American soccer player

Philip Preston Jr. Salyer (born October 30, 1981) is an American soccer player who played as a midfielder or left-back for Werder Bremen II in the Regionalliga Nord and for F.C. Dallas of Major League Soccer.

==Biography==
Salyer played college soccer for the University of Maryland in the fall of 2000 and 2001, starting 40 games and registering 6 goals and 6 assists. After his sophomore season, Salyer left Maryland, choosing to play for Werder Bremen reserve team, with whom he signed in January 2002.

After slightly under a year with the Werder Bremen reserves, Salyer returned to the United States in search of more playing time. He was drafted by the Dallas Burn in the 2003 MLS supplemental draft, joining the team soon after the season had begun. In his first season with Dallas, Salyer received limited playing time, seeing only 491 minutes in 8 games, but showed promise.
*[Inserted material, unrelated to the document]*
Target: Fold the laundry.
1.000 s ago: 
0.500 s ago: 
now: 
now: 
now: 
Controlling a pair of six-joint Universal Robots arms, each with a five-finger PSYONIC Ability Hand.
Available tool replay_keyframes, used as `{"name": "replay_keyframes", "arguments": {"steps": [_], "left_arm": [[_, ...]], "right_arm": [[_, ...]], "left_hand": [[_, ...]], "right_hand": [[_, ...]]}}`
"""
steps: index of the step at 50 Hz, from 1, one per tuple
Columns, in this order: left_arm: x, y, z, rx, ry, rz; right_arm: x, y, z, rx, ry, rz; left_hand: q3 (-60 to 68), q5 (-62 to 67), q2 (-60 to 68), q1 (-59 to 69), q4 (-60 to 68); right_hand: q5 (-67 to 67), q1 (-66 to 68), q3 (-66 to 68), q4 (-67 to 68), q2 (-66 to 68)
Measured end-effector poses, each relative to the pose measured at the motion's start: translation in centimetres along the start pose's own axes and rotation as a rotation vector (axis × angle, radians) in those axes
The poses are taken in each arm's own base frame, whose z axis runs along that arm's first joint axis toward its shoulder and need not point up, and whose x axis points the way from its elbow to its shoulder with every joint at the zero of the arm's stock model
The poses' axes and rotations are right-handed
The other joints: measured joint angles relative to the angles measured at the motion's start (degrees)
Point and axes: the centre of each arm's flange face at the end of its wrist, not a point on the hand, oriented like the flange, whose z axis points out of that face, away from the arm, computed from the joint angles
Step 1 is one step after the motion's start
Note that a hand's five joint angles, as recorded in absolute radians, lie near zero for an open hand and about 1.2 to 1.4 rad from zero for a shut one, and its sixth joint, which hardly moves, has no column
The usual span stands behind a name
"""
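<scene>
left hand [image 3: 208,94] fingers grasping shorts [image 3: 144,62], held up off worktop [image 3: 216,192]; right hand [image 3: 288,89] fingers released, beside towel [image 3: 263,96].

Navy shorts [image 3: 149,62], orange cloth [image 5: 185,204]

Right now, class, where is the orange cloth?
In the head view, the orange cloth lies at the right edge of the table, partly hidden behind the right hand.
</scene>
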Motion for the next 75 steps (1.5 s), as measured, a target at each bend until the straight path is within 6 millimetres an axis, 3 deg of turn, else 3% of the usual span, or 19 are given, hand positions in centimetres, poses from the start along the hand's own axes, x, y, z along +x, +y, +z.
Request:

By the beginning of the 2004 season, Salyer looked to have secured the starting right back position for the Burn, as his competition Tenywa Bonseu, Ryan Suarez, and Shavar Thomas had all left the club during the offseason. Salyer indeed held firmly to the position during the beginning of the season, but was eventually replaced by the more experienced Carey Talley. He ended the season with no points in 1407 minutes, including 16 starts. Salyer was released by Dallas midway through the 2005 season.

Salyer has played with the Youth United States national teams, including at the 2001 World Youth Championship in Argentina.

He currently lives in the Dallas/Fort Worth Metroplex and coaches 8th grade soccer at St. Mark's School of Texas.

After Salyer played for FC Dallas, he got a job at Medlin Middle School and coached PE for two years until getting a job at Byron Nelson High School. He currently works at Byron Nelson High School in Trophy Club, TX and teaches World Geography.